Pero ella no lo dejó terminar. Lo aferró por la nuca y lo besó. Su discurso la había asustado y no había sabido cómo responder. Sólo atinó a besarlo para no escuchar la amenaza que de seguro iba a proferir. Porque, aunque últimamente con ella mostraba el aspecto benévolo de su naturaleza, Laura conocía su lado más cruel. Guor era capaz de destruirla por resentimiento.

Oscurecía, y ya no divisaba el camino con claridad. Se incorporó en la mecedora cuando creyó distinguir una figura que discordaba en la invariable lejanía. No sabía si se trataba de una ilusión motivada por el juego de luces y sombras del atardecer o si, en verdad, algo se movía a la distancia. «Un indio, —pensó—, de esos tan baqueanos, sabría decirme con precisión de qué se trata». Volvió a recostarse, terminó el chocolate y concentró la vista en el horizonte. A poco, no le quedaron dudas de que un jinete se aproximaba a gran velocidad. Rogó que se tratara de Nahueltruz y no de un mensajero para comunicarle que la cacica Mariana había enfermado y que el señor Rosas no regresaría. Aún les quedaban algunos días por compartir. La noche anterior, Guor le había pedido que pasaran juntos otra semana en Caballito.

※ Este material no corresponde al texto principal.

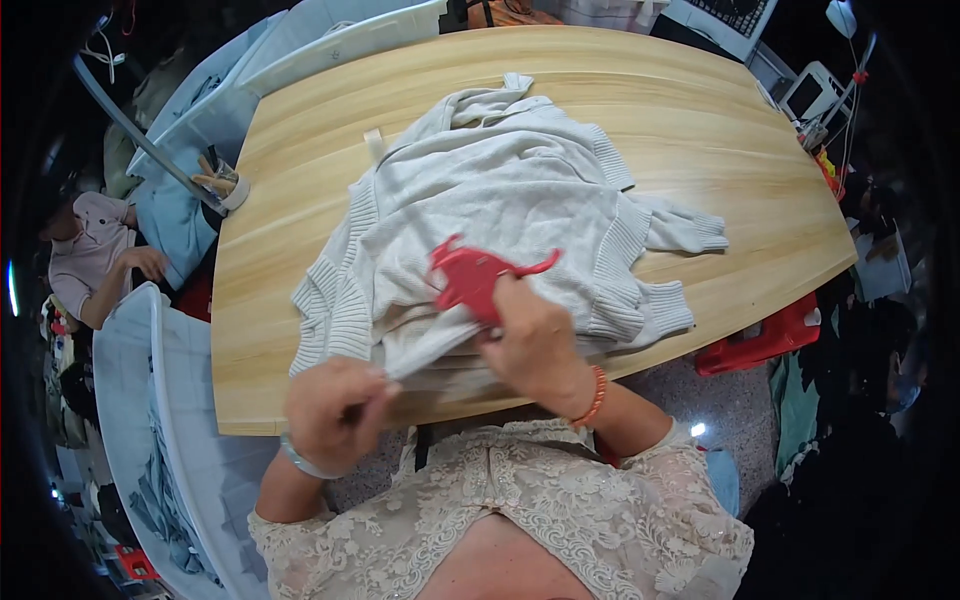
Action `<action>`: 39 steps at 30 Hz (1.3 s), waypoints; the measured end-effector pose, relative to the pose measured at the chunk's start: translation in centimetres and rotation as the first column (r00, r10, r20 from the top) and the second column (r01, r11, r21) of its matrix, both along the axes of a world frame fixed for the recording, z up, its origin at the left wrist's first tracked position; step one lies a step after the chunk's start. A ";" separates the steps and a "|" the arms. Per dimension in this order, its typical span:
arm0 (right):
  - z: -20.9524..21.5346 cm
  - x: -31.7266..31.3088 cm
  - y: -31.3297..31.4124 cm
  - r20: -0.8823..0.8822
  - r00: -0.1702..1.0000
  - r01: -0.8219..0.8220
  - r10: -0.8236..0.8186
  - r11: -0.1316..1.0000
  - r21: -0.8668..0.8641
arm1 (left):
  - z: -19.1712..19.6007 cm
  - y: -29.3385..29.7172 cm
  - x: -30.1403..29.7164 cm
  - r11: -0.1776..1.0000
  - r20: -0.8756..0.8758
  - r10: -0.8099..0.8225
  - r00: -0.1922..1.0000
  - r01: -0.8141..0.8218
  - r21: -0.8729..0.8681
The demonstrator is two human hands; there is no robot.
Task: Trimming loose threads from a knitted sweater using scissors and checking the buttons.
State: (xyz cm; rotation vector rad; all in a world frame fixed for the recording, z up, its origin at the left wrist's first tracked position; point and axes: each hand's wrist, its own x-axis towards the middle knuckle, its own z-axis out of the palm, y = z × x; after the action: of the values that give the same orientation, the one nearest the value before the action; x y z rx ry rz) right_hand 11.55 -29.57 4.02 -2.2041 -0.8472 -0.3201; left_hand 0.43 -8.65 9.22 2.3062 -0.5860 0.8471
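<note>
A pale grey knit sweater (pixel 520 205) lies rumpled on the table, its ribbed edges and cuffs spread to the sides. In my right hand (pixel 538 340) is a red hand tool (pixel 470 278), smeared by motion so its exact kind is unclear. The tool hovers over the sweater's near part. My left hand (pixel 335 410), at the table's near edge, is closed on a pale strip of the sweater. This strip stretches up from my left fingers toward my right hand and the red tool.
The wooden table (pixel 720 140) has a curved edge. A cup with tools (pixel 230 188) stands at its left edge. Plastic bins (pixel 345 45) with fabric sit at the back left and left. A red container (pixel 760 338) is below the right edge. Another person (pixel 95 250) sits at left.
</note>
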 end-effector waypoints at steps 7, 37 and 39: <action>0.1 4.6 -9.6 0.220 0.890 0.426 -0.400 0.901 -0.084 | 0.4 4.8 -2.6 0.851 -0.163 0.129 0.978 -0.194 -0.487; 0.0 16.7 -18.0 0.122 0.883 0.432 -0.452 0.685 -0.587 | -8.9 13.0 9.8 0.869 -0.585 0.436 0.684 -0.488 0.076; -1.5 16.2 -18.6 0.196 0.841 0.493 -0.504 0.563 -0.663 | -8.4 9.4 10.4 0.821 -0.263 0.554 0.790 -0.465 0.332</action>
State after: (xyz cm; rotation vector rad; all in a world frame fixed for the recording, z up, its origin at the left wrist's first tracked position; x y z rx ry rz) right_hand 27.74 -48.14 2.47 -3.1669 -0.2979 -0.2711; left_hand 10.88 0.76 0.86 2.8248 0.1227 0.5834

—Deseo permanecer aquí toda la vida —se justificó ella—, pero, como ya te expliqué, la boda de mi madre se aproxima y le prometí estar en la Santísima Trinidad los días previos para acompañarla. Mi madre ha sido paciente y indulgente conmigo, Nahuel. Pocas veces me ha exigido o pedido algo. No puedo dejarla sola en este momento tan especial para ella.

—¿Y yo no cuento? ¿Yo, que te necesito tanto?

—No tanto como yo —replicó Laura—. Volveremos cuando haya pasado la boda y ningún compromiso nos ate a Buenos Aires.

El jinete era Nahueltruz. Durante esos días había aprendido a reconocer su estilo, ese modo tan particular de acompañar el movimiento del animal convirtiéndose en parte de la montura, como si jinete y bestia fueran uno solo. Se notaba que había forzado la marcha pues el caballo tenía el cuello y la cruz empapados de sudor y echaba espuma por la boca. Él mismo presentaba un aspecto descuidado.

Se quitó la manta de encima y se puso de pie. Sonrió y levantó la mano para saludar. El atardecer había traído consigo nubes de lluvia. Las primeras gotas, gruesas y pesadas, comenzaron a repiquetear sobre los mazaríes de la galería. El viento sur cobró fuerza y azotó las ramas de las tipas y los eucaliptos que acompañaban el ingreso a la quinta. La temperatura descendió notablemente. Laura, sin embargo, no parecía darse cuenta de la tormenta que se avecinaba ni de que tenía piel de gallina, y corrió al encuentro de Nahueltruz sin advertir que sólo llevaba escarpines de raso.

Lo primero que notó Guor fue que tenía el pelo suelto. Largo, espeso y luminoso en contraste con la penumbra remante, se batía al compás del viento y de la carrera de Laura, que ya había perdido el pañolón por el camino y se levantaba la falda hasta las rodillas para no trastabillar. Guor desmontó de un brinco y la observó aproximarse con creciente excitación. Parecía una niña corriendo de ese modo, con los cabellos al viento, la nariz roja por el frío, mostrando las canillas. Dejó la fusta sobre la montura y la recibió en sus brazos, levantándola del suelo, haciéndola dar vueltas. La risa de Laura era contagiosa y vigorizante ¡Ah, cómo la había echado de menos!